■ Activity
Copies of all lines that contain "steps" are needed; take them from the data below.

■ Data excerpt
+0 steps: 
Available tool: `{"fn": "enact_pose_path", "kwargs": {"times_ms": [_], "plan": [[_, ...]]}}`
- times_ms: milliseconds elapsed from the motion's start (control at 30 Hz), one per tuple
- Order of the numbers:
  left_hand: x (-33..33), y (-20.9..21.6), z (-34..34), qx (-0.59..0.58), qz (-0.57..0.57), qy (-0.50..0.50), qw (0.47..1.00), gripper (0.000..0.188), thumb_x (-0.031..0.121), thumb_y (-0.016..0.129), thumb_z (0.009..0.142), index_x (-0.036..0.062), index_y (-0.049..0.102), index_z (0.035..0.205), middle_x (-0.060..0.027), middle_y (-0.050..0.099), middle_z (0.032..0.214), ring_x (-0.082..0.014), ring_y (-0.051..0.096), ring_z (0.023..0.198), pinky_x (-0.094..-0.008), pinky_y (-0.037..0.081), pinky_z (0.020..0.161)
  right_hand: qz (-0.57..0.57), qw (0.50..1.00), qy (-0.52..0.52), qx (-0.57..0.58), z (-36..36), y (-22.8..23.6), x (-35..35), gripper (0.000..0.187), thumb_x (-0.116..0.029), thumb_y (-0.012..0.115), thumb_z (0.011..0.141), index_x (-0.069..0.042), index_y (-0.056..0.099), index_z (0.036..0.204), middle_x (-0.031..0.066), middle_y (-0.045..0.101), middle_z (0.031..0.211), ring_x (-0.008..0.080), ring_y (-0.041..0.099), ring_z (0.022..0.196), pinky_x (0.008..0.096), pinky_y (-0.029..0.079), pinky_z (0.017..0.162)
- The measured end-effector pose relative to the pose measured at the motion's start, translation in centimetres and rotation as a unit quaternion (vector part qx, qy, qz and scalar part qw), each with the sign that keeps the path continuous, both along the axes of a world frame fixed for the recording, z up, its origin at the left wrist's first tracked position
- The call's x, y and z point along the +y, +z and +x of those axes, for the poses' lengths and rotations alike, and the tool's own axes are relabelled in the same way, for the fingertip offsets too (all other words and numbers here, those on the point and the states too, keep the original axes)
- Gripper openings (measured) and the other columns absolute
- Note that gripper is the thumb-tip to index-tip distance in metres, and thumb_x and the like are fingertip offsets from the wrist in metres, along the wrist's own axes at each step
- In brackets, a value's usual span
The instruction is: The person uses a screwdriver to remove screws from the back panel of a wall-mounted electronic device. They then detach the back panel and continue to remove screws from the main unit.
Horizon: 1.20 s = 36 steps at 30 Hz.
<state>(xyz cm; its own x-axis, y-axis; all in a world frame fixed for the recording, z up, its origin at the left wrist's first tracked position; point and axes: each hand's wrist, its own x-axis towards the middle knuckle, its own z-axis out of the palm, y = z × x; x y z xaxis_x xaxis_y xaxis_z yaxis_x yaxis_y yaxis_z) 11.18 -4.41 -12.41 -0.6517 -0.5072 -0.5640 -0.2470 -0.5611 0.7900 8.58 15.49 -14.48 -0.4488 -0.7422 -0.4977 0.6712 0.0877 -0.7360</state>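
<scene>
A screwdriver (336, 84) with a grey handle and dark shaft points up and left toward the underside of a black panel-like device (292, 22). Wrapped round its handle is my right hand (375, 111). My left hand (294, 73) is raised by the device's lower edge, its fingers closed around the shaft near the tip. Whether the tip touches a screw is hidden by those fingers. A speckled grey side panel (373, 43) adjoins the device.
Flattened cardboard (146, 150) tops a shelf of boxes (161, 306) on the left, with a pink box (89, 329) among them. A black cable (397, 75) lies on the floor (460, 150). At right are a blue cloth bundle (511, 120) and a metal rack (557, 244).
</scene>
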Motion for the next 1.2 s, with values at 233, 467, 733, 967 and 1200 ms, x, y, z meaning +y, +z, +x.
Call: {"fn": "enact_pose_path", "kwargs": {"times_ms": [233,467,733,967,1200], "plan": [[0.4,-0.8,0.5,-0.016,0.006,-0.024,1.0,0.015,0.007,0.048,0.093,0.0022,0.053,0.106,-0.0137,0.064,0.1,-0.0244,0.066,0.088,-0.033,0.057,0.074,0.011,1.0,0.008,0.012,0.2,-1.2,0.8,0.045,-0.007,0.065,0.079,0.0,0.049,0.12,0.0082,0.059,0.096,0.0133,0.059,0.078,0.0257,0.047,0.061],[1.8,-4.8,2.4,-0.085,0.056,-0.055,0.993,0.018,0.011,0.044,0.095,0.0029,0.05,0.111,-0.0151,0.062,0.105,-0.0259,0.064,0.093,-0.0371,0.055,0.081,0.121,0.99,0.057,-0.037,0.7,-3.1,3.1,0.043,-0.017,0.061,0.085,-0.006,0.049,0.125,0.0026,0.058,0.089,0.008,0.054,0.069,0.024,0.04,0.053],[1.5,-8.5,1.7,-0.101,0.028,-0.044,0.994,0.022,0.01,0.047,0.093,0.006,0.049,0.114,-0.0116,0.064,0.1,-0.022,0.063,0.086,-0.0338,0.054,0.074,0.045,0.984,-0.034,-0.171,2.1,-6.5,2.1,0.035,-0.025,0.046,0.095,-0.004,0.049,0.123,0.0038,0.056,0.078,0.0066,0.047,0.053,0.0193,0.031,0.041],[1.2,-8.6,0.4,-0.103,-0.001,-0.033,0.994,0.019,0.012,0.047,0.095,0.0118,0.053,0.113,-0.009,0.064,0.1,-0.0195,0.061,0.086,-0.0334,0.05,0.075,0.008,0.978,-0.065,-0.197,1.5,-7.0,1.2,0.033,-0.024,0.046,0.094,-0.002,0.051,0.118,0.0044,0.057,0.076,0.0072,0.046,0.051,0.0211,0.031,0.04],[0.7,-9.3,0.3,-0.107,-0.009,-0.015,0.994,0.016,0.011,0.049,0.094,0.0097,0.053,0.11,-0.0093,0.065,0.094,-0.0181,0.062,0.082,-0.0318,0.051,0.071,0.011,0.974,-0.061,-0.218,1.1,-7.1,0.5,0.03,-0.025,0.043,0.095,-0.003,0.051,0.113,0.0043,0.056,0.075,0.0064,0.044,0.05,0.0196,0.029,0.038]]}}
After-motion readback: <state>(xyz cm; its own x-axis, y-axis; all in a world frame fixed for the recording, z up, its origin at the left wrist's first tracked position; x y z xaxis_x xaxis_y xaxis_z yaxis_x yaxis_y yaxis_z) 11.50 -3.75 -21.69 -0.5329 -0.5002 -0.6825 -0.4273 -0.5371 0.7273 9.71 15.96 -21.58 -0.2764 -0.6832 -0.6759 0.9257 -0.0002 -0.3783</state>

■ Response for this exercise
+0 steps: 
Horizon: 1.20 s = 36 steps at 30 Hz.

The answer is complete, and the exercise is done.